● **Problem to work on**:
Your answer must be every line of the data that holds the string "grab".

[Records from a collection]
____

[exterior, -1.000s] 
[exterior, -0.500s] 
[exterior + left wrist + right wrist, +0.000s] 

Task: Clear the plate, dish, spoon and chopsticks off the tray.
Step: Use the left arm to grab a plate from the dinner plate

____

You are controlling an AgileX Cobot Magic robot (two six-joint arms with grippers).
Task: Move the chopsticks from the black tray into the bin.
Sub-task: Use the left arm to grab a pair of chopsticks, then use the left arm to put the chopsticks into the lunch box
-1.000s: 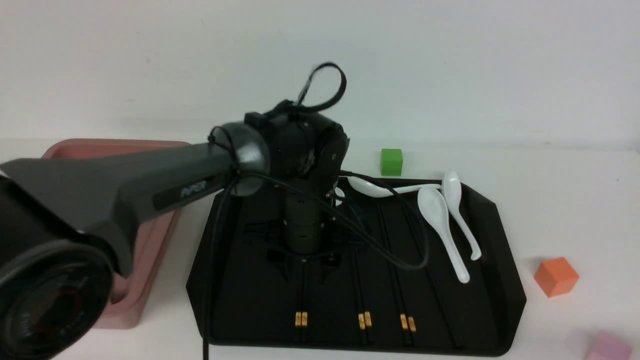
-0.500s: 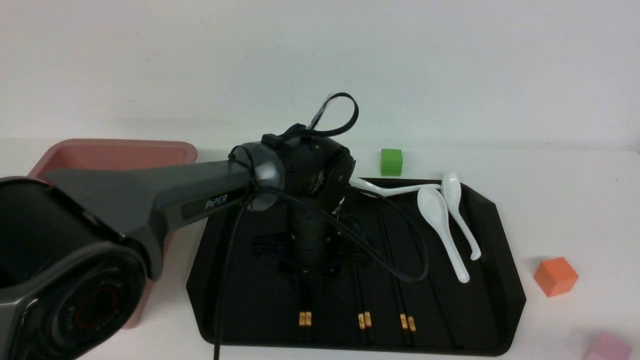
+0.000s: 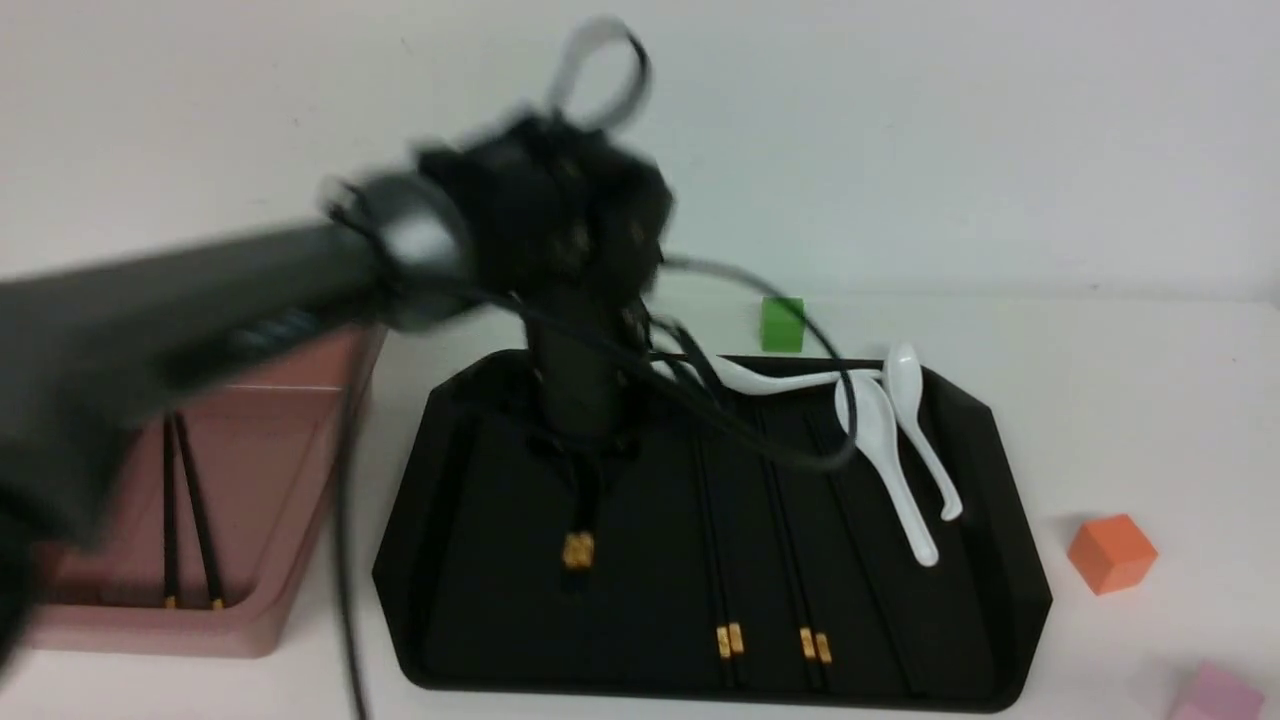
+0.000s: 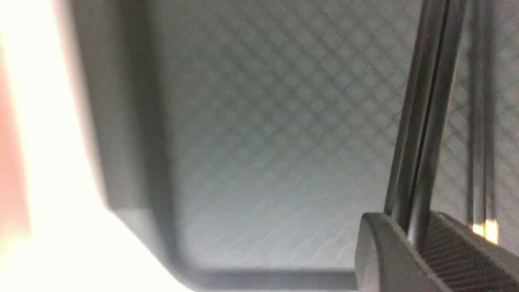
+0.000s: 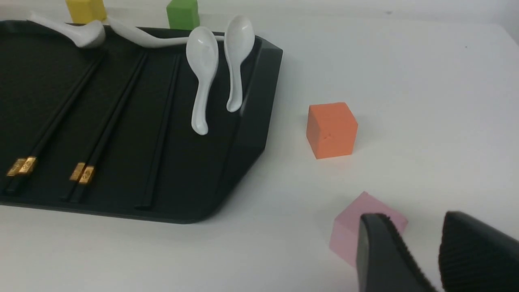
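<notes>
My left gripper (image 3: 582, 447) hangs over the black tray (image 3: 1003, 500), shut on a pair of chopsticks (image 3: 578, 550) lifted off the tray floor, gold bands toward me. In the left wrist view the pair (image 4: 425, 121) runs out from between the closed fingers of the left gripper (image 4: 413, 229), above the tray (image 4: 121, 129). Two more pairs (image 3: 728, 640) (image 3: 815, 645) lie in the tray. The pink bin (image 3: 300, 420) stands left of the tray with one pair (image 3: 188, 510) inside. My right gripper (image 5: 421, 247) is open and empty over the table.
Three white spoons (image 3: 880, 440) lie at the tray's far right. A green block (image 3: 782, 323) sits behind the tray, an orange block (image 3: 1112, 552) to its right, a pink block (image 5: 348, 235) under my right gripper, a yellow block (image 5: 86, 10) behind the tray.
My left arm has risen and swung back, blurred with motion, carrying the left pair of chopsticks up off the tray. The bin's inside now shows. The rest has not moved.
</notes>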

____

● **Output for this exercise**:
Step: Use the left arm to grab a plate from the dinner plate
Sub-task: Use the left arm to grab a pair of chopsticks, then use the left arm to put the chopsticks into the lunch box

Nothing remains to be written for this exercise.